Wealth will continue to grow, which will result in increased demand for financial advice. According to a recent study by Pershing, there is nearly $32 trillion in investable assets in the United States, creating a massive opportunity for the wealth management industry.
This number is projected to increase, spurred by the powerful U.S. economy, further driving wealth creation, resulting in a projected 40% increase in the number of millionaires over the next five years.


With the advent of the Department of Labor’s new fiduciary best interest rule, massive changes are in store for wealth management. This new standard for retirement accounts translates to a generational regulatory change.
By mandating that professionals who offer advice on retirement assets act in the best interest of the client, commission-based advisers, broker-dealers, insurance companies and investment product purveyors will all need to drastically alter their business models.

According to industry studies and firm reports, independent broker-dealers are spending up to $16 million each to rectify their platforms in order to comply. Whether or not the DoL rule gets altered or delayed by politics, the fiduciary movement is fully underway and forward-looking firms are embracing this approach as the new operating standard, leaving those in doubt behind.

Robo advisers are a growing phenomenon, offering personalized investment advice through online, digital and mobile platforms. Many industry professionals predicted that the robos’ early success would do to advisers what Amazon did to booksellers or Expedia did to travel agents.

That didn’t happen.

Instead, robos brought needed client experience innovation to the industry.

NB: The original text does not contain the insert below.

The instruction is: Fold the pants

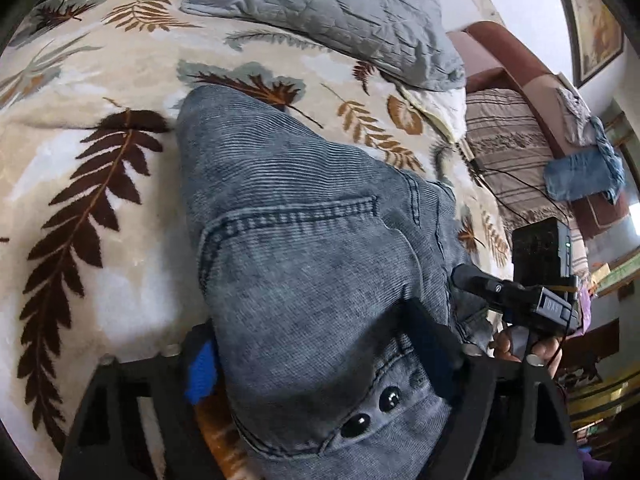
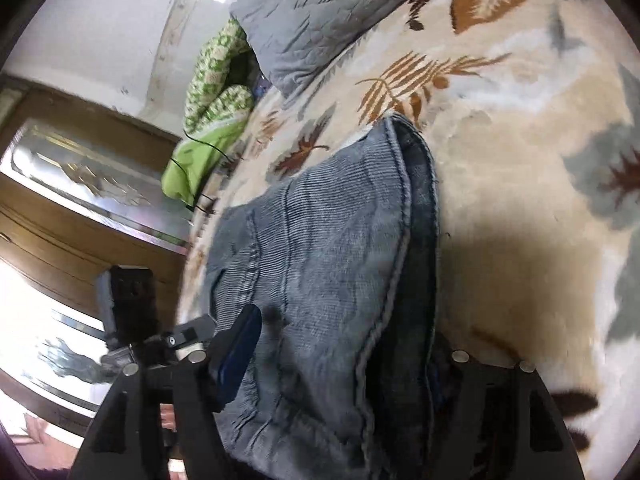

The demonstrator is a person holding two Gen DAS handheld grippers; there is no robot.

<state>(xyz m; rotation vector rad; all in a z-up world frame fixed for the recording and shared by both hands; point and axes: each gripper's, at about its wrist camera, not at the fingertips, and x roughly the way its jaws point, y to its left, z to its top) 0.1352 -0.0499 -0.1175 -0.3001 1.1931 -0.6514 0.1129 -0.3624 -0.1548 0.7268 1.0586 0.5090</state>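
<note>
A cream blanket (image 1: 120,80) printed with brown and grey leaves covered the bed and filled most of both views. A grey quilted pillow (image 1: 332,12) lay on it at the far end, and in the right wrist view a green patterned cloth (image 2: 212,92) sat beside that pillow near the wall.

The pants (image 1: 304,220), grey-blue corduroy, lay doubled on the blanket in front of both grippers. In the left wrist view a back pocket seam crossed the top layer, and the waistband with two dark buttons (image 1: 372,412) bulged up between the fingers. In the right wrist view the stacked layers showed along a thick seamed edge, with darker fabric beneath.

The left gripper (image 1: 320,364) had a thick bunch of the waistband filling the space between its wide-set fingers, which pressed into the fabric on both sides. The right gripper (image 2: 332,360) likewise clasped the stacked layers, its blue-padded finger (image 2: 236,356) against the cloth. Each gripper showed at the edge of the other's view.
</note>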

This enhanced, automated service model provided easy-to-use interfaces, account aggregation capabilities and wealth views, along with advanced mobile access and paperless account openings. Robos ended up presenting the wealth management industry with powerful new capabilities that should be adopted as welcome innovations.

Advisers will need to up their game in articulating the value they provide by highlighting their relationship-based and behavioral finance services models. If advisers are purely transaction oriented, then their long-term sustainability is in doubt, as those functions will be replaced by robots that can do those services faster, better and cheaper.

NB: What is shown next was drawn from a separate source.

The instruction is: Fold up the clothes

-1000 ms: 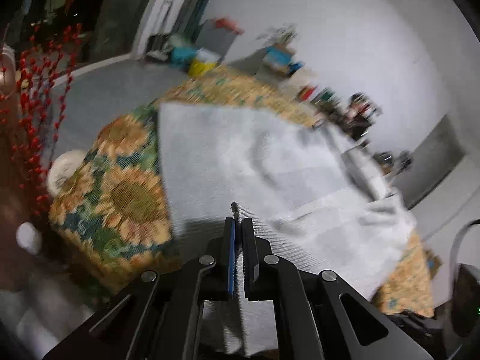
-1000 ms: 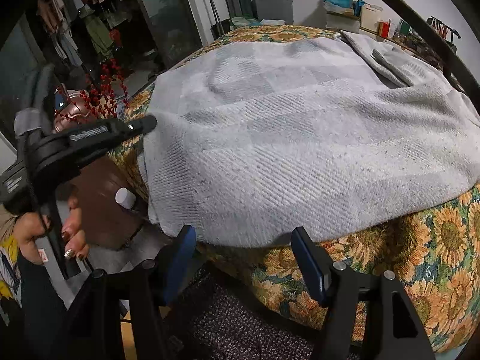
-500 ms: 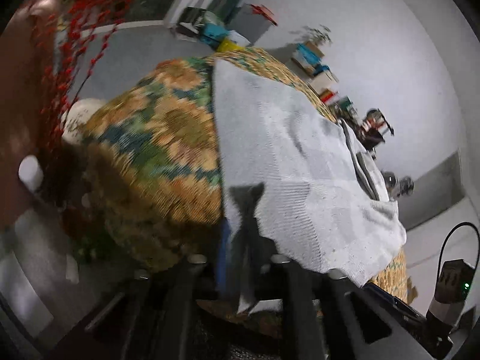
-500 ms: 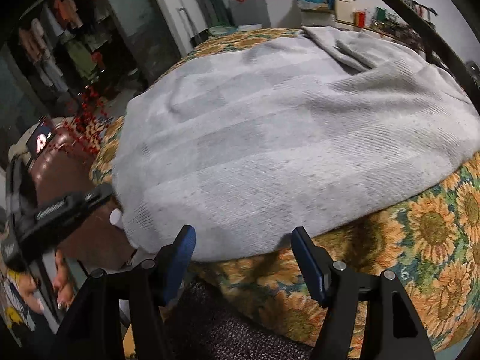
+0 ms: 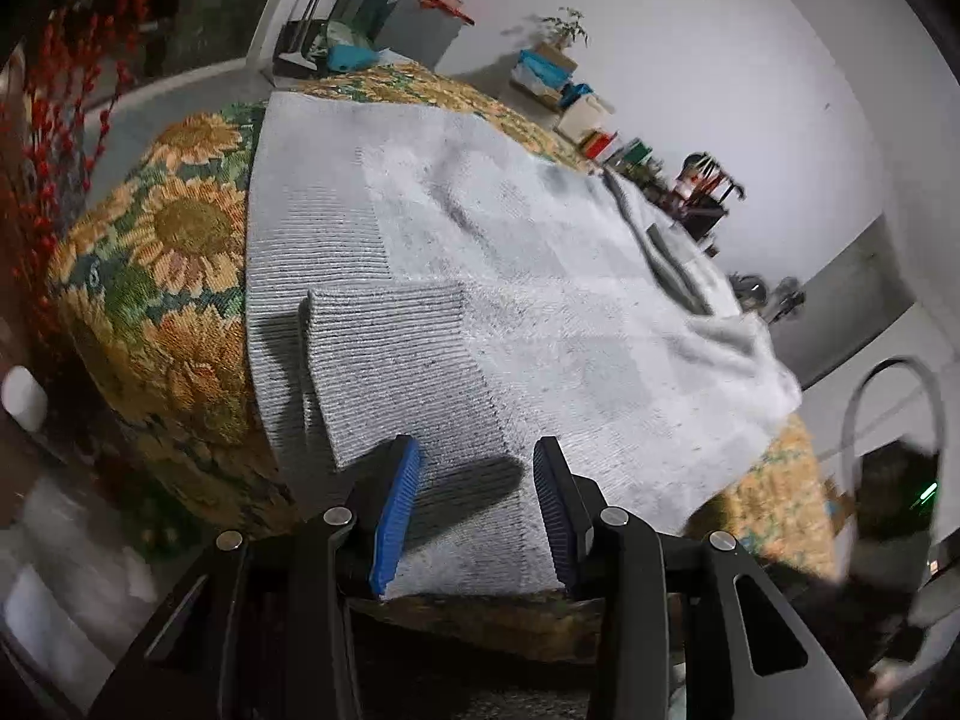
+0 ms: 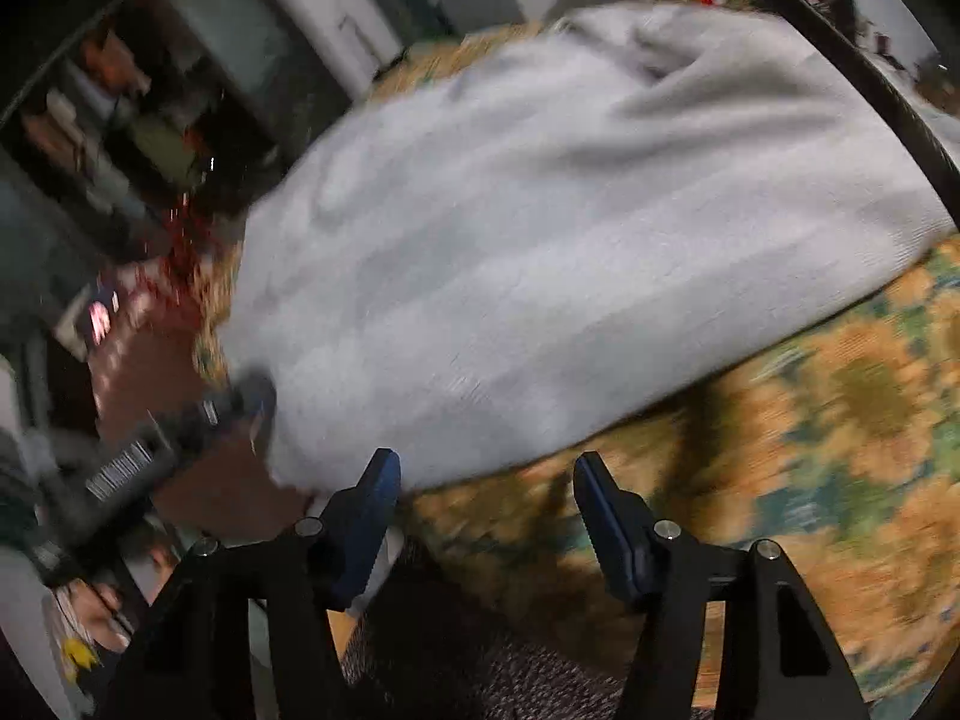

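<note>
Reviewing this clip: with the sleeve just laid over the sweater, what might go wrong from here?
1. The folded sleeve lies near the sweater's hem edge; the left gripper, jaws opening just above it, could snag the knit and drag the fold open.
2. The sweater's near edge overhangs the sunflower cloth, so a tug might slide it off.
3. The right gripper, jaws closing on nothing, sits at the blurred edge and may grab cloth along with sweater.

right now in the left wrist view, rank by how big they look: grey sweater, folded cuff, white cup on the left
1. grey sweater, by far the largest.
2. folded cuff, a ribbed flap lying on it.
3. white cup, smallest, though partly cut off at the frame edge.
</note>
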Demonstrator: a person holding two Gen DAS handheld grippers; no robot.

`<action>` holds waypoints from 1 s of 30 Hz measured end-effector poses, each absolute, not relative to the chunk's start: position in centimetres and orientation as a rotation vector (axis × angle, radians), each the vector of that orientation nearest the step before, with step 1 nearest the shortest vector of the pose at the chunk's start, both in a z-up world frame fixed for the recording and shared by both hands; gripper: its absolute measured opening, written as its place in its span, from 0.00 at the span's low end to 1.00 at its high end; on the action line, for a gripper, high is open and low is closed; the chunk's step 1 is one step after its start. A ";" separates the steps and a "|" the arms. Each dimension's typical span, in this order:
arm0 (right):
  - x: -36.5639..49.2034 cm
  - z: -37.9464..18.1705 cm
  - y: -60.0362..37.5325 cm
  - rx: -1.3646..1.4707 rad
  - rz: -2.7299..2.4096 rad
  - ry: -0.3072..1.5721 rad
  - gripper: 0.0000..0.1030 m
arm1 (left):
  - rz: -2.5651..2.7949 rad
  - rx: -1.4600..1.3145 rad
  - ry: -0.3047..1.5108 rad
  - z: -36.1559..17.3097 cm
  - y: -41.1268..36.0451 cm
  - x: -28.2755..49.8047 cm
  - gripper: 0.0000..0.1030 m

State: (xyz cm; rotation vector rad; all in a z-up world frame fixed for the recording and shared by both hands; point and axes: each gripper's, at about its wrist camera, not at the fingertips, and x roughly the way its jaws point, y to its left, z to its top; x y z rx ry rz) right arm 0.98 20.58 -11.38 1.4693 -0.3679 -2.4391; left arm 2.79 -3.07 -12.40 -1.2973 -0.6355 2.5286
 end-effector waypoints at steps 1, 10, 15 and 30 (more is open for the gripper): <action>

Retirement trends are accelerating in general, and advisers in particular will start to retire in large numbers over the next few years, creating both challenges and opportunities for industry participants.

According to multiple industry studies, the average age of advisers is getting close to 60 years old. There are now more advisers over the age of 80 than under age 30. The industry is faced with an urgency to develop a transition plan. The industry has not planned appropriately, creating angst among executives and end-clients alike.

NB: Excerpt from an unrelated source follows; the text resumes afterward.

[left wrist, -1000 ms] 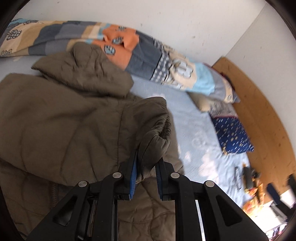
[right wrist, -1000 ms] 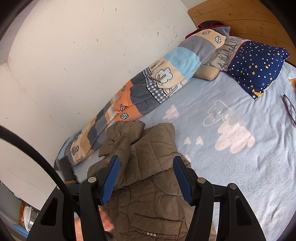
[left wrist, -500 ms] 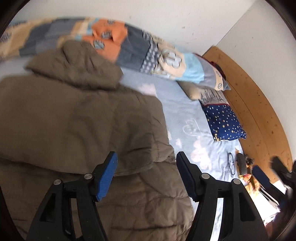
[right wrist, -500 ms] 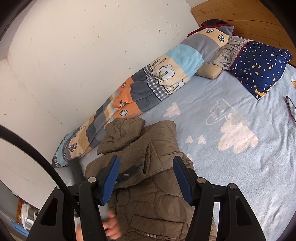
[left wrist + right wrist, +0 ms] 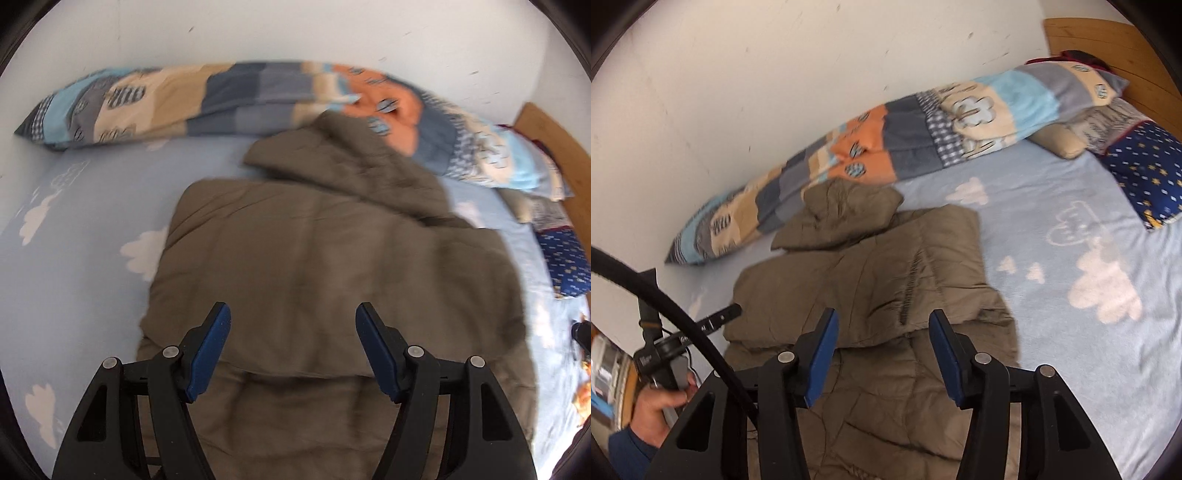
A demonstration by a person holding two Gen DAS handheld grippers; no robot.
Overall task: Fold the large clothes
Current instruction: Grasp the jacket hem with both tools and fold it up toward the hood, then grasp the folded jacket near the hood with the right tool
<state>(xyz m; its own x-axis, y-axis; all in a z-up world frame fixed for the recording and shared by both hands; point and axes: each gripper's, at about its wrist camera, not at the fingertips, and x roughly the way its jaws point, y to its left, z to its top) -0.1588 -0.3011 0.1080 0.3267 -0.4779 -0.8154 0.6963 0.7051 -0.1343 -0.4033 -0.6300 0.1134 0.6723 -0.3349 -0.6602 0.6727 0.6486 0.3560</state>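
Jacket (image 5: 332, 266) unlabelled; left gripper (image 5: 293, 345) opening, right gripper (image 5: 882, 350) closing, both empty.

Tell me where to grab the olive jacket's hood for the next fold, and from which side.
Probably pinch the hood at its free tip by the patchwork quilt, approaching from the quilt side: it lies flat beyond the folded body, so its far edge looks loose and liftable.

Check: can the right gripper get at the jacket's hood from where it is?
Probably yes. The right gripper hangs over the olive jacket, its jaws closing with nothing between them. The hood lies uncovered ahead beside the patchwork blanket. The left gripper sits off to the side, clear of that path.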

The recent uptick in mergers and acquisitions among advisory firms is expected to continue as advisers look to monetize their businesses. The next big question for the industry is: Where will be the next generation of advisers come from?


This perfect storm of industry developments has created the megatrend of employee-based advisers leaving their mother ships and going independent as a startup RIA, joining an existing RIA or aligning with an independent broker-dealer as a contractor representative.

As technology has improved, advisers no longer need to have a vast institution to provide them with access to investment products, client service capabilities or money movements.

According to industry research firm Cerulli, approximately one quarter of current wirehouse advisers will become independent over the next few years.


The future is already starting to emerge as investing becomes more of a commodity and technology is playing a bigger role in the delivery of wealth management advice.

We believe that advisers will become bionic in the sense that they will provide a combination of human advice with technology-driven operational efficiencies to deliver content and services through various channels. This will create more capacity in the industry to adjust for the decline in the population and enable advisers to more economically serve smaller investors.